Going to university means that lots of people will ask you for advice about how they should be spending their high school years. No one can dictate anybody’s priorities and interests, but I’ve been pondering what I would have changed about the past few years if I could. This is harder than expected, which means perhaps I am content and have found my Zen centre. Probably I’m just lazy and think that living life to the fullest sounds like a lot of hard work.

I’d have liked to tell my 13-year-old self to stop taking herself seriously. The older you get, the more you realise what a ridiculously puffed-up moron you used to be. Being seen with parents was a mortifying taboo, even if they were only there for your school’s parents evening. There were a thousand other worries: did the best-looking guy in your class smile at another girl yesterday? Enough tears shed to fill a bathtub. Oh, did he bump your arm in the corridor today? No washing that arm for a week. And was the bump accidental, or on purpose, or accidentally-on-purpose?

Five years on, nobody cares. The boy is long forgotten, your narcissist self-consciousness has dissipated and the Earth didn’t spontaneously combust when you repeated an outfit at a party.

I could have made an effort to befriend people with utterly dissimilar interests, or used the library more. There are shelves I’ve never even strayed near, including, er, all of non-fiction.
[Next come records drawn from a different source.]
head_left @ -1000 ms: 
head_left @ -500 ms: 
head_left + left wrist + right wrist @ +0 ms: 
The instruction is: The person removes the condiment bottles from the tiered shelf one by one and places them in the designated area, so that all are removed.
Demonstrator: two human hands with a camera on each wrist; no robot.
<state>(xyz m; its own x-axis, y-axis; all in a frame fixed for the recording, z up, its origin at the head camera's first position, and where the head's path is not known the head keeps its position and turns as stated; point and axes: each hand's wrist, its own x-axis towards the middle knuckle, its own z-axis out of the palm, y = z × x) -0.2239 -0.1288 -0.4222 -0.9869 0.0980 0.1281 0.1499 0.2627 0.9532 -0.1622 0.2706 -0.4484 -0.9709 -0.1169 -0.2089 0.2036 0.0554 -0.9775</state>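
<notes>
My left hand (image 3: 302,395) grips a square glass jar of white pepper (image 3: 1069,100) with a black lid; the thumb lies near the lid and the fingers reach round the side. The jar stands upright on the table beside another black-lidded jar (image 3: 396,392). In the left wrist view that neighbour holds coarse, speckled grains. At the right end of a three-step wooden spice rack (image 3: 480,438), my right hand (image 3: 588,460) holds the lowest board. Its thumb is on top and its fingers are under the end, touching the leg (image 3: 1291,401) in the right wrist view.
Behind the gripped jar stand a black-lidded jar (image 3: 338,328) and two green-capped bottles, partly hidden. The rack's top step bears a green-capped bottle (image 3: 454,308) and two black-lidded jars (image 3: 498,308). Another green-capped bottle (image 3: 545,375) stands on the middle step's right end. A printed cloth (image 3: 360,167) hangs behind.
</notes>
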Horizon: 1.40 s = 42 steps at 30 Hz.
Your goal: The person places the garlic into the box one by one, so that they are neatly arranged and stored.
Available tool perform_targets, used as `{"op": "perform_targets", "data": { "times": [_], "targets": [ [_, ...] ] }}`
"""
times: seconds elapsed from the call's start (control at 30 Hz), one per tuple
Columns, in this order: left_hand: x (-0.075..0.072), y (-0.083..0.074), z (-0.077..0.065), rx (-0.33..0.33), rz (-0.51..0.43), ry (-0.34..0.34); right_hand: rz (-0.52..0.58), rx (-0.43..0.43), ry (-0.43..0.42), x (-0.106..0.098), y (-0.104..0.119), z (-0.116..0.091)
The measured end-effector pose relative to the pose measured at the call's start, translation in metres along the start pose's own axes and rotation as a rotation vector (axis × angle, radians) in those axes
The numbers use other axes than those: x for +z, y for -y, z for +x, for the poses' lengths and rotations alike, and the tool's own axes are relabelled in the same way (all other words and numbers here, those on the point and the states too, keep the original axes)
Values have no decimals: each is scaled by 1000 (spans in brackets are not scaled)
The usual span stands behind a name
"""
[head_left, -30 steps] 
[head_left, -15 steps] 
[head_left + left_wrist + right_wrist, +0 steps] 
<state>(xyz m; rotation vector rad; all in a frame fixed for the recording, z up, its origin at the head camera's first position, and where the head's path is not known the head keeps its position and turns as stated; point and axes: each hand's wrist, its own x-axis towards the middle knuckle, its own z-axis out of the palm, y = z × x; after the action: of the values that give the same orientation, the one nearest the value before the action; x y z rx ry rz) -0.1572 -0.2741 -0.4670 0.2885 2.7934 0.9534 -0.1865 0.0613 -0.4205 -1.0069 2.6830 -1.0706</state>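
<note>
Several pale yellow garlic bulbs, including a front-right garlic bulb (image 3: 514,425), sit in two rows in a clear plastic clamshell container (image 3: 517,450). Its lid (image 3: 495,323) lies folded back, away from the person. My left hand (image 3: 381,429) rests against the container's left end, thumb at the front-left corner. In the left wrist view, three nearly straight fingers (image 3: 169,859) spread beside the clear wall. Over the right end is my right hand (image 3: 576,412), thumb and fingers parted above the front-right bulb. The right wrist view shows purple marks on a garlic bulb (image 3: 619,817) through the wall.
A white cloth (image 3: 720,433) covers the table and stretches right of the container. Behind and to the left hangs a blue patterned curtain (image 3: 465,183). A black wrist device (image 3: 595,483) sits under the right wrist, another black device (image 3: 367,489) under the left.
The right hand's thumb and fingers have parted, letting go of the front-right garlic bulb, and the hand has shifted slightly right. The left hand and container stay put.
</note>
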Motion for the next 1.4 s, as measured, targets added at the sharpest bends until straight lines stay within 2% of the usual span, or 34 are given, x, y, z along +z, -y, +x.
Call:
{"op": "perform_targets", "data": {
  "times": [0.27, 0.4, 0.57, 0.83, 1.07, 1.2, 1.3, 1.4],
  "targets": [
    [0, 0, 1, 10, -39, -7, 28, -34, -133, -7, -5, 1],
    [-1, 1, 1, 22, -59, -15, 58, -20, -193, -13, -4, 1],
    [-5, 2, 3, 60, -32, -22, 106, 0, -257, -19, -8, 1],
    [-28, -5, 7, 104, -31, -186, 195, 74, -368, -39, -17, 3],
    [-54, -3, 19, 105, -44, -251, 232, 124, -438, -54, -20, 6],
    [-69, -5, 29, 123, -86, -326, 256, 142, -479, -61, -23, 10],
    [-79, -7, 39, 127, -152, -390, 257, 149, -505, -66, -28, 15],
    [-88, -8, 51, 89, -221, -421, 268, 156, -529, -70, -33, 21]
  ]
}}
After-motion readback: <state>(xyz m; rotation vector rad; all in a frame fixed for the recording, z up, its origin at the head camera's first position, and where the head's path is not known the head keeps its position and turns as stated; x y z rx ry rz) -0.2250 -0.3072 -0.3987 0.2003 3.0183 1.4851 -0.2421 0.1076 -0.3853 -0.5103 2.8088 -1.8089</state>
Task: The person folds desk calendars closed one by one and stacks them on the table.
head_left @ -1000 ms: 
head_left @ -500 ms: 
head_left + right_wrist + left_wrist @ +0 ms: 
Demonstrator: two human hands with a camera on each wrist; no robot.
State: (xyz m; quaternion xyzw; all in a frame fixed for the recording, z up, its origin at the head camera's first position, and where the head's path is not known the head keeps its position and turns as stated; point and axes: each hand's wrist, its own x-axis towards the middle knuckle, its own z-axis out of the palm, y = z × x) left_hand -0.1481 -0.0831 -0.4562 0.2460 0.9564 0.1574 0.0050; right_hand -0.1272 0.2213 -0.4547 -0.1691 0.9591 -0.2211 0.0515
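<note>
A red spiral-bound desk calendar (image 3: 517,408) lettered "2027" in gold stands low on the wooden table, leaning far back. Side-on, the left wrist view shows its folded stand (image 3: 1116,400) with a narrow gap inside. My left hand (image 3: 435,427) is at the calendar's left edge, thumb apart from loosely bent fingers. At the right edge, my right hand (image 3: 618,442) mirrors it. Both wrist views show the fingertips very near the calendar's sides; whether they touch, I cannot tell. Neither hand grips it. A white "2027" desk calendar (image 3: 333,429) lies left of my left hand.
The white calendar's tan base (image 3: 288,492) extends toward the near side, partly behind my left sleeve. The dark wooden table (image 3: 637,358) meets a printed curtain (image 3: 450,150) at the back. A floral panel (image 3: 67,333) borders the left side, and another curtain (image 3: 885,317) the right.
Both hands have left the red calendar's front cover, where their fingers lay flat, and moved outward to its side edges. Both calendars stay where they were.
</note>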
There was always the chance to kick the football harder, to ask more questions in class, to sing more lustily in choir practice. Actually, scrap the last bit, there wasn’t a need to make the choir sound more off-key than usual.

I do wish I had taken the initiative to do something really worthwhile. I don’t mean lots of minor community projects or volunteering stints to assuage my conscience, but something that made a real, meaningful difference. A couple of guys in my former school founded a charity that brought clean water to entire villages in Africa. Potential lives saved by just two 16-year-olds – that’s truly inspiring.

It’s all very well to deliver platitudes about doing your best to do more, now that I’m not going back to school and won’t follow my preaching myself. It isn’t necessary to be on your toes 24/7 to have a fulfilling life, although it won’t hurt when you apply to university. Get your me-time, too.

Snuggle up with a book before bedtime, do what you’re frightened of doing because you’ll only get more cautious as you grow older, and make the most of the unique, terrifying and exhilarating roller-coaster ride that is teen life.